'India sees China as de-facto competitor'
Terming India's proposal of "massive up-gradation" of defence infrastructure along the Sino-Indian border as "bold moves", Beijing today said it implied that New Delhi was "starting to treat China as a de facto competitor".world Updated: Nov 10, 2011 17:16 IST
Terming India's proposal of "massive up-gradation" of defence infrastructure along the Sino-Indian border as "bold moves", Beijing today said it implied that New Delhi was "starting to treat China as a de facto competitor".
Calling it India's repositioning of its national security strategy, the People's Liberation Army (PLA) said it would be the largest such mobilisation since the Sino-Indian border clashes of 1962. Reacting for the first time to reports of Indian defence infrastructure up-gradation, the PLA daily said within five years, India is set to deploy 90,000 more soldiers and raise four new divisions along its borders with China.

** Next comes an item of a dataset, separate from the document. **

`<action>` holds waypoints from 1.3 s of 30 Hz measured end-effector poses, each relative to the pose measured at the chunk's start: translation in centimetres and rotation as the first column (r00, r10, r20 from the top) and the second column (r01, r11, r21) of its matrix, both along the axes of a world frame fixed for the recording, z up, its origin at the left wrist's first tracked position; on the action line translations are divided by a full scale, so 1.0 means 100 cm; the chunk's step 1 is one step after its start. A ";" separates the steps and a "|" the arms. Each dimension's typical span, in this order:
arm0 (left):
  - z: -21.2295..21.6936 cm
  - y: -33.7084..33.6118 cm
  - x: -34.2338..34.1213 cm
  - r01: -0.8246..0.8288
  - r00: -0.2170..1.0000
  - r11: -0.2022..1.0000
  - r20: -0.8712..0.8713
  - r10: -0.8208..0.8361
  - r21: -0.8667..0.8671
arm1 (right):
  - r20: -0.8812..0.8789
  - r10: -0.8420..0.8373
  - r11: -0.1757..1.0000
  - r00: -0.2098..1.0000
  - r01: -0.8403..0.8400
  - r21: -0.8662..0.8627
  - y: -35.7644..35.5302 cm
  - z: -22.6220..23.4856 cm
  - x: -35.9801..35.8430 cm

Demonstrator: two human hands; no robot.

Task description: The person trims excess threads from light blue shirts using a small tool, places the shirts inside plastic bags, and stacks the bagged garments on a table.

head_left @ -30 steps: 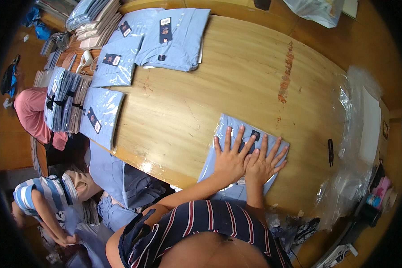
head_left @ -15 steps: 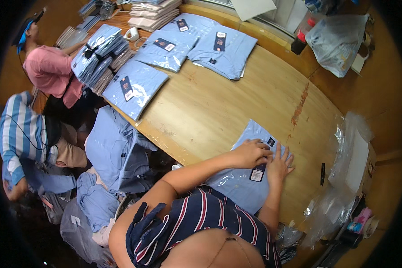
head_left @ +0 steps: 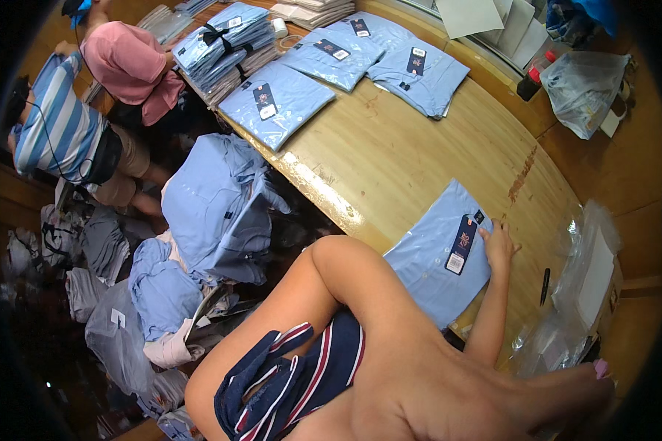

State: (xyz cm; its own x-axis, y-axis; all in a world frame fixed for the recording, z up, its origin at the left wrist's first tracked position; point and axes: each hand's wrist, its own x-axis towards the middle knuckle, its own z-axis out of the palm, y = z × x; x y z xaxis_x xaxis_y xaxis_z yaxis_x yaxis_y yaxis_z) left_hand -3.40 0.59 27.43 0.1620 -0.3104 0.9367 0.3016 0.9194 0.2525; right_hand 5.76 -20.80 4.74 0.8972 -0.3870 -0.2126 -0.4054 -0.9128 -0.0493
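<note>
We seemingly steady the folded blue shirt at the table edge, right hand unclenched, left hand unreadable; next calls for flat cloth.

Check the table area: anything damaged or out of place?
Yes: a reddish streak mars the pale table beyond the right hand, perhaps worn finish. Blue clothes lie rumpled in a heap left of the table, unlike the folded shirts on it.

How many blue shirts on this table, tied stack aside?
5: near shirt by the right hand; far group's left shirt, middle shirt, right shirt, back shirt. More may be hidden.
</note>
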 end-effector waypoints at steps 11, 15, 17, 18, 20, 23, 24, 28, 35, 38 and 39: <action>-0.004 0.008 0.017 -0.087 0.993 0.994 0.084 0.081 0.068 | 0.134 0.223 0.965 0.966 -0.238 0.110 -0.029 -0.015 0.021; -0.012 0.036 0.070 -0.252 0.954 0.955 0.206 0.218 0.156 | -0.009 0.344 0.865 0.939 -0.313 0.393 -0.034 0.020 0.036; -0.026 0.048 0.127 -0.479 0.861 0.836 0.331 0.387 0.269 | -0.099 0.501 0.745 0.860 -0.370 0.554 -0.039 0.057 0.039; -0.035 0.056 0.159 -0.634 0.762 0.701 0.421 0.492 0.327 | -0.053 0.527 0.703 0.848 -0.400 0.588 -0.025 0.078 0.052; -0.076 0.078 0.239 -0.909 0.399 0.186 0.655 0.642 0.372 | 0.036 0.562 0.621 0.827 -0.450 0.641 0.020 0.125 0.079; -0.173 0.143 0.350 -0.778 -0.028 -0.595 0.935 0.353 0.201 | 0.047 0.629 0.659 0.776 -0.564 0.498 0.087 0.218 0.128; -0.203 0.169 0.372 -0.673 -0.071 -0.731 0.974 0.213 0.111 | 0.114 0.654 0.642 0.747 -0.629 0.439 0.097 0.230 0.145; -0.266 0.211 0.405 -0.499 0.002 -0.863 0.995 -0.098 -0.084 | 0.693 0.043 0.510 0.720 -0.612 0.604 0.136 0.242 0.219; -0.241 0.221 0.395 -0.607 0.172 -0.780 0.933 -0.315 -0.151 | 0.576 -0.584 0.216 0.572 -0.575 0.789 0.198 0.121 0.448; -0.214 0.198 0.421 -0.588 0.463 -0.809 0.809 -0.362 -0.025 | 0.477 -0.478 0.433 0.738 -0.275 0.859 0.176 0.025 0.507; -0.218 0.200 0.429 -0.561 0.309 -0.827 0.916 -0.257 -0.043 | 0.330 -0.568 0.411 0.754 -0.087 0.907 0.193 0.005 0.506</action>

The Chinese military daily also noted that India was in the final phase of choosing a new fighter for its air force in what is said to be the world's largest defence deal. Referring to New Delhi's decision in October to deploy Brahmos cruise missiles against China, the daily said this would be "the first time it has taken such a step with offensive tactical missiles".
India is also pushing for its first joint air force and naval exercises with Japan, which Indian Defense Minister A K Antony revealed during his visit to Japan last week, it said. There were also discussions proposing trilateral dialogue involving India, US and Japan that experts said were aimed at keeping China in check and Beijing has not commented on the matter, it said. But the PLA daily said India's moves appear to be more political rather than military objectives. "China has always adhered to the principle of 'peaceful rise'. But this has been misinterpreted by some countries as a 'rising threat'," it said.